Ideally the csv should have the following columns and rows:

'cardholder','cardholder_status','card','card_status'
'cardholder_a','SUSPENDED','card_a','SUSPENDED'
'cardholder_a','SUSPENDED','card_b','SUSPENDED'
'cardholder_a','SUSPENDED','card_c','SUSPENDED'

and I am trying to restructure the dictionary into

[{"cardholder_a":"SUSPENDED","card_a""SUSPENDED"},{"cardholder_a":"SUSPENDED","card_b""SUSPENDED"},
{"cardholder_a":"SUSPENDED","card_c""SUSPENDED"}]

so that I can easily convert the dictionary into the csv like the format shown above

import csv
csv_columns = ['cardholder','cardholder_status','card','card_status']
dict_data = [{"cardholder_a":"SUSPENDED","card_a""SUSPENDED"},{"cardholder_a":"SUSPENDED","card_b""SUSPENDED"},
{"cardholder_a":"SUSPENDED","card_c""SUSPENDED"}]
csv_file = "Names.csv"
try:
    with open(csv_file, 'w') as csvfile:
        writer = csv.DictWriter(csvfile, fieldnames=csv_columns)
        writer.writeheader()
        for data in dict_data:
            writer.writerow(data)
except IOError:
    print("I/O error") 

Is there any easy way to convert the dictionaries above?

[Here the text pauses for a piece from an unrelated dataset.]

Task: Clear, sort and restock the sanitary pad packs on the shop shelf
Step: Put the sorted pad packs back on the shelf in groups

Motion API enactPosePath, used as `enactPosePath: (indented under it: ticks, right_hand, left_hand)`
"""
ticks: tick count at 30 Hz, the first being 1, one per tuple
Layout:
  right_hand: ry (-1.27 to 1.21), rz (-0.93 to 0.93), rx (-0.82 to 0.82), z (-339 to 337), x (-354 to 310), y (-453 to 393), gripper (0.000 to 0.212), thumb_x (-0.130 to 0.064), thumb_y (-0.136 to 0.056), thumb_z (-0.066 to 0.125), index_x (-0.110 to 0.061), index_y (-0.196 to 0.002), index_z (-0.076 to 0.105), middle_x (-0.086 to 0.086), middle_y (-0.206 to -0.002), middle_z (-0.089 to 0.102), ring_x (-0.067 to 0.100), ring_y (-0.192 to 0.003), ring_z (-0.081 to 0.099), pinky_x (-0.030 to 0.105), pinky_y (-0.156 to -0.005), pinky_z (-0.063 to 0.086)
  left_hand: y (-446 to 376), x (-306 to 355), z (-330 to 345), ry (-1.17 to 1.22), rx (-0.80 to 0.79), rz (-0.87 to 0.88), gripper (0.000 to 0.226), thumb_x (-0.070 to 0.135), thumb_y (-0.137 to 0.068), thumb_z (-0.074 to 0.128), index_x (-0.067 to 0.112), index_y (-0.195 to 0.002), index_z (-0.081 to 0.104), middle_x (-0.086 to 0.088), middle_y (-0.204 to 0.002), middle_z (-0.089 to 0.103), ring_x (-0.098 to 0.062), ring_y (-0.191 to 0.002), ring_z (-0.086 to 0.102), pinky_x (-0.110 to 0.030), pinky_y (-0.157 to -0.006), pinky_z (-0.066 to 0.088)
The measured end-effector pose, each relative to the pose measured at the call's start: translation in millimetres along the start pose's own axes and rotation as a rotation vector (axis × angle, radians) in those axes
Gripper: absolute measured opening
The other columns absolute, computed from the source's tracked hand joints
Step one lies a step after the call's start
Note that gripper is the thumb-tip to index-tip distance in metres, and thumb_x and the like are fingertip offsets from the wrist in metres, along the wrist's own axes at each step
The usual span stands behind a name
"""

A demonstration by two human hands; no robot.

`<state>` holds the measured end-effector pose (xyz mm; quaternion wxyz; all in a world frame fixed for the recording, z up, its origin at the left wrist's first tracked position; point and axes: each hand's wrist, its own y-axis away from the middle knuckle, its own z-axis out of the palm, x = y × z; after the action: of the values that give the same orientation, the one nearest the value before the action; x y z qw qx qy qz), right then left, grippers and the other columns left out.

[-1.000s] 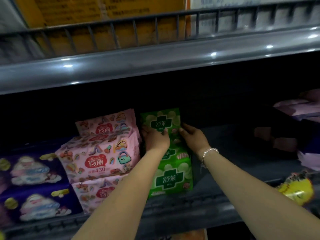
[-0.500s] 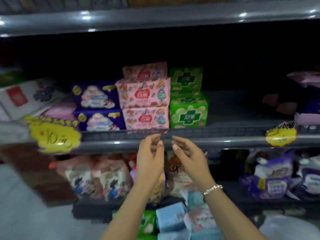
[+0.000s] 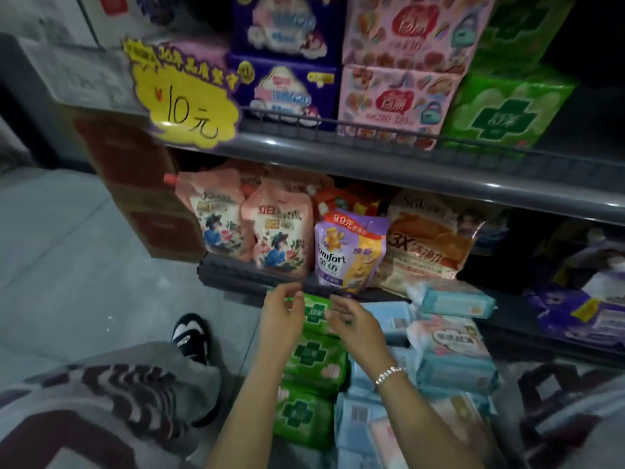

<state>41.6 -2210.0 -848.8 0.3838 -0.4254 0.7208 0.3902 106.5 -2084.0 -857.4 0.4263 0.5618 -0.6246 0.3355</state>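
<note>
The shelf crosses the upper half of the frame, with purple, pink and green packs behind its rail. Low in the centre a row of green pad packs lies beside light blue packs — grey floor is free at the left. The left hand and right hand hover over the top green pack, fingers loose, holding nothing

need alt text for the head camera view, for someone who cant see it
Two open hands, left and right, reach down toward a row of green pad packs lying low beside pale blue packs. Above, a shelf rail fronts purple, pink and green packs.
</note>
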Motion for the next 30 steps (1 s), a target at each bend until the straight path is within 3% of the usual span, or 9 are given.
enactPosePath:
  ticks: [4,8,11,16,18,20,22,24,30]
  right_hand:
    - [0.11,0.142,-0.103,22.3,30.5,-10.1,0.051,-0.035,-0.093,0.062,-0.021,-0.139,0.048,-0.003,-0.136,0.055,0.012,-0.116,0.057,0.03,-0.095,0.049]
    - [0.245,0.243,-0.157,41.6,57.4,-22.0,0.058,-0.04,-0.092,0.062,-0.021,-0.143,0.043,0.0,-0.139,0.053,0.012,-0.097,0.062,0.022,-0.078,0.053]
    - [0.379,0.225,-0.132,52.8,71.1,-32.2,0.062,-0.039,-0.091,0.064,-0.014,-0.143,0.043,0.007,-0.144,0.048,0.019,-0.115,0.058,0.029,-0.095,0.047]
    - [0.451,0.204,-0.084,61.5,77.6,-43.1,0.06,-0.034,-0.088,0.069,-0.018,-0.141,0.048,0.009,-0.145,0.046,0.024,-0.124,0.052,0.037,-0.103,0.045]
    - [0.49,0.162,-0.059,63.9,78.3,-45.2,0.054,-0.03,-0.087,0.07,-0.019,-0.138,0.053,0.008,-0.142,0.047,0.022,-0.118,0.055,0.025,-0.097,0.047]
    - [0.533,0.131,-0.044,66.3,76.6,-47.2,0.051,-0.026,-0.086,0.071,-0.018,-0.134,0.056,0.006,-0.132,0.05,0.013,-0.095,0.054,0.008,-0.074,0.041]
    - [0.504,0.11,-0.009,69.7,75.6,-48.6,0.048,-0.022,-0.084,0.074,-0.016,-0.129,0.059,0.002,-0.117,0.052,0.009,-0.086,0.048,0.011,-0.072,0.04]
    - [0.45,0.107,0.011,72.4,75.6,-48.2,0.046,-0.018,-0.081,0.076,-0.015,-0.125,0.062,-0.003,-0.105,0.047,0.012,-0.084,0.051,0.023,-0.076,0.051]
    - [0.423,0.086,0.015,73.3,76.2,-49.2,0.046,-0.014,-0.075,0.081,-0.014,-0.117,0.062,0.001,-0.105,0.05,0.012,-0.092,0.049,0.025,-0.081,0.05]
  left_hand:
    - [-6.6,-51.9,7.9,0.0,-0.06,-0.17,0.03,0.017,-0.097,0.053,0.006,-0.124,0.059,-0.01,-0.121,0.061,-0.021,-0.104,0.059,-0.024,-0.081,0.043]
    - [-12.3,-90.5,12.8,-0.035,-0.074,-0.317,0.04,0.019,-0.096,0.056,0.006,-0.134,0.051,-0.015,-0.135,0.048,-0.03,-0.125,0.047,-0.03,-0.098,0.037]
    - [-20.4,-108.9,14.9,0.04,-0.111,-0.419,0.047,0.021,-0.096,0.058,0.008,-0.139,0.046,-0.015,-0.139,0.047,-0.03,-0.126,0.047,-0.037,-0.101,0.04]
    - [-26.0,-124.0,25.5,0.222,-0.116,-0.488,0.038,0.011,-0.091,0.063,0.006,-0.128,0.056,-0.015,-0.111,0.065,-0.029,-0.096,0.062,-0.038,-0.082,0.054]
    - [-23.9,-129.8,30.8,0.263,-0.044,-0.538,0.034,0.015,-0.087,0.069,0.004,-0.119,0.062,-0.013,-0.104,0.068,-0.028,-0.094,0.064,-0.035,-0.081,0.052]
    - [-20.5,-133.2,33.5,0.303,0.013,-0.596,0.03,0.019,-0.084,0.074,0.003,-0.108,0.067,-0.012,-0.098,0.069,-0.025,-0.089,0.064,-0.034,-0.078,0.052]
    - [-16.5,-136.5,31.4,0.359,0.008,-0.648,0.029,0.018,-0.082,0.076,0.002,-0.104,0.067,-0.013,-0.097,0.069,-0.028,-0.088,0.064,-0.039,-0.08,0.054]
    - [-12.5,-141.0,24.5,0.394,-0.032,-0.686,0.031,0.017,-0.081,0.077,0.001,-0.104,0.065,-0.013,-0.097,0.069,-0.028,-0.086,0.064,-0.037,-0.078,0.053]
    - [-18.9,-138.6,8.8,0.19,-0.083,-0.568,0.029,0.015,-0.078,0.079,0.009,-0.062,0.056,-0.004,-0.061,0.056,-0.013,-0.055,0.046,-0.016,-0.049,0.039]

Or any other better idea? Thank you!

Chubaka
  • 2,933
  • 7
  • 43
  • 58

1 Answers1

0

You didn't post any output from trial runs but when I ran your code I got:

Traceback (most recent call last):
  File "csv_out.py", line 11, in <module>
    writer.writerow(data)
  File "/usr/local/Cellar/python/3.7.4_1/Frameworks/Python.framework/Versions/3.7/lib/python3.7/csv.py", line 155, in writerow
    return self.writer.writerow(self._dict_to_list(rowdict))
  File "/usr/local/Cellar/python/3.7.4_1/Frameworks/Python.framework/Versions/3.7/lib/python3.7/csv.py", line 151, in _dict_to_list
    + ", ".join([repr(x) for x in wrong_fields]))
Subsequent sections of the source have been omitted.